In order to act on economic factors, female genital mutilation must no longer be considered as a criterion of eligibility for marriage, and marriage must no longer be seen as necessary to ensure the material survival and social acceptance of women. As a result, it is necessary to change the consciousness, material conditions and decision-making possibilities of women (1). Part of this involves empowering women through better education and improved employment opportunities. In this way, their survival is ensured even without marriage, and economic dependence is reduced (2).
In “Seeking to save money, Sierra Leone village gives up FGM”, Nellie Peyton presents the special case of the Thawuya village (Sierra Leone) where economic costs surrounding the practice of FGM were so important that they progressively gave it up.
On February 6th 2020 – the International Day Against FGM- the WHO’s cost calculation tool was launched in Brussels. It is available online following this link: https://srhr.org/fgmcost/cost-calculator/ The WHO FGM Cost Calculator estimates the current and projected financial health care costs associated with FGM in 30 specific countries, as well as the potential cost savings to health systems when reducing new cases of FGM.
Research on the consequences and economic drivers of FGM is rare and an increase in focus on these areas would be clearly be beneficial. Most of the current research focuses on medical care, primariuly on obstetrics.

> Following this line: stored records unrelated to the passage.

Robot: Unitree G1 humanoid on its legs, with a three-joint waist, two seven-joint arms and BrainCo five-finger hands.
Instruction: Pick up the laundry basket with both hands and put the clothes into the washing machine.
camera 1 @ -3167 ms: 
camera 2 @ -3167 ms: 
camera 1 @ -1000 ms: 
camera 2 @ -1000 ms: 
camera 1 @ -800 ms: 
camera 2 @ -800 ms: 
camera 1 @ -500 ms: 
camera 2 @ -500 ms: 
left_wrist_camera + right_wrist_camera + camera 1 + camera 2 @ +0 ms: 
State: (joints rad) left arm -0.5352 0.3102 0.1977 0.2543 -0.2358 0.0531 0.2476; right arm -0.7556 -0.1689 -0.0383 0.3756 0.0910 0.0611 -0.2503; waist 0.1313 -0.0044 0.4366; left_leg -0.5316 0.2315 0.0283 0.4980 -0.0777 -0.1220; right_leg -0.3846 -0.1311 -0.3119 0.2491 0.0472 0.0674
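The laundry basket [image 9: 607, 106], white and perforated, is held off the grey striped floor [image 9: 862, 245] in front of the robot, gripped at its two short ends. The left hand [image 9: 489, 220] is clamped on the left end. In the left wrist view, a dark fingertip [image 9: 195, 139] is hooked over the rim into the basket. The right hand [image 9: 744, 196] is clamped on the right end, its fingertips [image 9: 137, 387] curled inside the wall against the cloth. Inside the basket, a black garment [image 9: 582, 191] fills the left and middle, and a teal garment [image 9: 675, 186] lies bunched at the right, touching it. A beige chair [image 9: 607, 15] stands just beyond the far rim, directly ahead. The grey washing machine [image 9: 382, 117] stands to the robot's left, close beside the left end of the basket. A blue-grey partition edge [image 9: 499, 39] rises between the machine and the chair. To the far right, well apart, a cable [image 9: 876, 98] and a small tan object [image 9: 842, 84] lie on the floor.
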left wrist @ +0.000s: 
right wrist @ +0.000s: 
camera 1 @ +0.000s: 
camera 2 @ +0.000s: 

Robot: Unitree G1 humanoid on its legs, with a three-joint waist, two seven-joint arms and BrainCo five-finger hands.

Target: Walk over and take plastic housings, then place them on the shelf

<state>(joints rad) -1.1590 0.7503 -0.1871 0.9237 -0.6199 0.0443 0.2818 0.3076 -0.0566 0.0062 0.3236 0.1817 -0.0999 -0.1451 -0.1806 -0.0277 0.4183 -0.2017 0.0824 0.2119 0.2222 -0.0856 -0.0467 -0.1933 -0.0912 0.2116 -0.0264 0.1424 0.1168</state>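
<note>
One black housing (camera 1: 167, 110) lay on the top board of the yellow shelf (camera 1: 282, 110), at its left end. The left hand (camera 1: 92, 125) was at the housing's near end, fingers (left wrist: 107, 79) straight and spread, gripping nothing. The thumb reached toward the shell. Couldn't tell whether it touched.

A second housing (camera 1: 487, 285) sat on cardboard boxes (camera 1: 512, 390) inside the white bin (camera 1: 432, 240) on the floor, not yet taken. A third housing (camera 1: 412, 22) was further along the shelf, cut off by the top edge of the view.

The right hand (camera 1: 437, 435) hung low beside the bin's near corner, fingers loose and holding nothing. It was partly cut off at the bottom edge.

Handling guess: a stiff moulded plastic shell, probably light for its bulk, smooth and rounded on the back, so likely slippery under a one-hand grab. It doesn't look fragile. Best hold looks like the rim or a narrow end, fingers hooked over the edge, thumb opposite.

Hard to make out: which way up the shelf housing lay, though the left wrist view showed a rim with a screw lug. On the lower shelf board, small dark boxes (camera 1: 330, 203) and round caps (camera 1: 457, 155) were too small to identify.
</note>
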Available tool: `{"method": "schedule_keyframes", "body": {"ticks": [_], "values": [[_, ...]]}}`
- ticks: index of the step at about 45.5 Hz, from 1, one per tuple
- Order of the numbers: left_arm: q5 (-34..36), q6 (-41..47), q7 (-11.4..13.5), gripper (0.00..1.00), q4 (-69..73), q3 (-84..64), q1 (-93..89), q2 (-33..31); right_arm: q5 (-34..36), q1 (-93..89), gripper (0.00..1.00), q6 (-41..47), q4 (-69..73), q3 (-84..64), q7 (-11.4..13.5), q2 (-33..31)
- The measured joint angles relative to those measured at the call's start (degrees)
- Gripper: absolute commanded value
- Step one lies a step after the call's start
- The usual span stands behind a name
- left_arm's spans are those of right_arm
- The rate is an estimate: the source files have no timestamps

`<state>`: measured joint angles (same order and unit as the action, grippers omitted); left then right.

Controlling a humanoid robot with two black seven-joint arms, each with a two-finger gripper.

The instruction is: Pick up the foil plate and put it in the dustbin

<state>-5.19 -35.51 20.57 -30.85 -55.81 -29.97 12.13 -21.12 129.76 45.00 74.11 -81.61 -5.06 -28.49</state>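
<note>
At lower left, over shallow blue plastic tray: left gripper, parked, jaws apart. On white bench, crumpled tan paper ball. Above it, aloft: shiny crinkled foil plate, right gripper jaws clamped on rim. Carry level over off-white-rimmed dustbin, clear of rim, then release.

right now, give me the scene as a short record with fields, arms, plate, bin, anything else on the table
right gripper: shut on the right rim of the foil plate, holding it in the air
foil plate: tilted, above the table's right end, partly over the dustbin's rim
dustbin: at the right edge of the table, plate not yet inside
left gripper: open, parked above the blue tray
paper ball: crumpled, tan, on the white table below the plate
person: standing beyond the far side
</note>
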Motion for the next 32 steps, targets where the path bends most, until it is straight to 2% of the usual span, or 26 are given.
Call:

The premises for a more systematic study of the economic drivers of FGM are gradually emerging.
Studies have revealed that the socio-economic subordination of women conditions the perpetuation of the practice of FGM (1), and that the more women exercise control over their lives, the more convinced they are that it is necessary to end the practice (2). Aditionally, the practice of female genital mutilation is believed to be linked to factors such as urban or rural residence, economic status and education (3).